Your objective:
Within the material that follows, how many lines include the string "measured"? Answer with the number and nothing more.

Collected data:
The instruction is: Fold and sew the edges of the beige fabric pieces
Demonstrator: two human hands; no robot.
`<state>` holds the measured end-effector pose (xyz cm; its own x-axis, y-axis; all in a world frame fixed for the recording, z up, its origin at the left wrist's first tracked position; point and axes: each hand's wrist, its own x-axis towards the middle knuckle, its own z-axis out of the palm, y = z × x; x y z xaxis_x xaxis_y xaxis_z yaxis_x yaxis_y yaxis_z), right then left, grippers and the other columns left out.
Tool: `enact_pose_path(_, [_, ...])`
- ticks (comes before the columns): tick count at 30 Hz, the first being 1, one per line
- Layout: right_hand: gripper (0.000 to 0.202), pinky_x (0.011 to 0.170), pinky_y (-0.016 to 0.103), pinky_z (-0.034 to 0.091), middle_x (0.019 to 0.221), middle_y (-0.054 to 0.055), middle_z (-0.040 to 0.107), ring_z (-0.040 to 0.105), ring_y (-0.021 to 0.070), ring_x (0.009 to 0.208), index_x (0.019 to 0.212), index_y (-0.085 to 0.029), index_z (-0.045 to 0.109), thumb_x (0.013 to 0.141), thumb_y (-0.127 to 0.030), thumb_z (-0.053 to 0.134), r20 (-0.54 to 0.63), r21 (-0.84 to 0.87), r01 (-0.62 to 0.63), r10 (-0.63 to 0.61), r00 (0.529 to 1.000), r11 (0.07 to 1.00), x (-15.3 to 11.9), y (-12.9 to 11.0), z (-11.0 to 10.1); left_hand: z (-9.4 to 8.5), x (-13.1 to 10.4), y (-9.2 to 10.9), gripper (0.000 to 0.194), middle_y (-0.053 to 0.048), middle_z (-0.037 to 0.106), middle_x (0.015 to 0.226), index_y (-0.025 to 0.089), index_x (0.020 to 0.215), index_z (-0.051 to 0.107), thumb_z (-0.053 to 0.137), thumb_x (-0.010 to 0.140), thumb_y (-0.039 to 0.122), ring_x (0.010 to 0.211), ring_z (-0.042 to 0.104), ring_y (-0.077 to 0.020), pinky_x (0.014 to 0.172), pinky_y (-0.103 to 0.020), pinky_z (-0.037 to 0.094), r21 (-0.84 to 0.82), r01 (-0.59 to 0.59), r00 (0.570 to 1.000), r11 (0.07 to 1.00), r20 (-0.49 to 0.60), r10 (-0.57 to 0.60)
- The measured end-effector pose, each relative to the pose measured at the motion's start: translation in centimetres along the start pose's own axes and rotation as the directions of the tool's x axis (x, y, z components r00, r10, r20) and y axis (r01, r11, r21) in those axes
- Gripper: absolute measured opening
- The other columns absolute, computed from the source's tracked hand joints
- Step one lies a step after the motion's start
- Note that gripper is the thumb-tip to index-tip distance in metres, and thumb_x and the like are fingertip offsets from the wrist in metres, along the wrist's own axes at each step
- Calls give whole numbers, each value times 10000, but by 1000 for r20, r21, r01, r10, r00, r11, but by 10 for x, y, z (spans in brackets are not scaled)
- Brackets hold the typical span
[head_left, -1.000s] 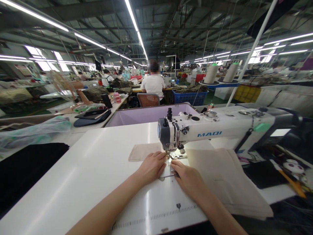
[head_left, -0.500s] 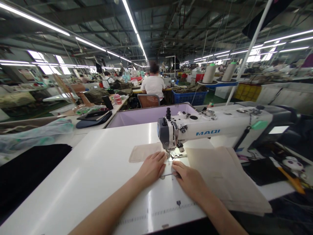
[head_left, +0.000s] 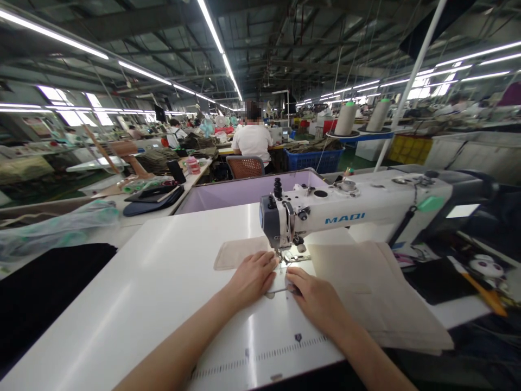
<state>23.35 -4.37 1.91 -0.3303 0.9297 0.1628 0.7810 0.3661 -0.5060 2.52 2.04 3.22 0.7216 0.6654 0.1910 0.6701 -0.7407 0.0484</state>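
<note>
A white sewing machine (head_left: 345, 209) reaches in from the right, its needle area just beyond both hands. My left hand (head_left: 254, 278) lies palm down on a pale fabric piece (head_left: 238, 254) at the left of the needle, fingers together and pressing on it. My right hand (head_left: 311, 296) is closed in a pinch at the near right of the needle; what its fingertips hold is hidden. Larger beige fabric (head_left: 374, 298) lies flat to the right of the machine's needle, beyond my right wrist.
A white table (head_left: 134, 293) spreads left, with black cloth (head_left: 52, 298) at its far left. Behind it stands a lilac bin (head_left: 228, 194). Thread cones (head_left: 345, 119) rise at the back right. A person in a white shirt (head_left: 253, 142) sits ahead.
The camera view has shifted slightly. Both hands stay in nearly the same place by the needle, and the fabric shows no clear movement.
</note>
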Motion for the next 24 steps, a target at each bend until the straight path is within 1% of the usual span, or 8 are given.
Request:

Task answer:
3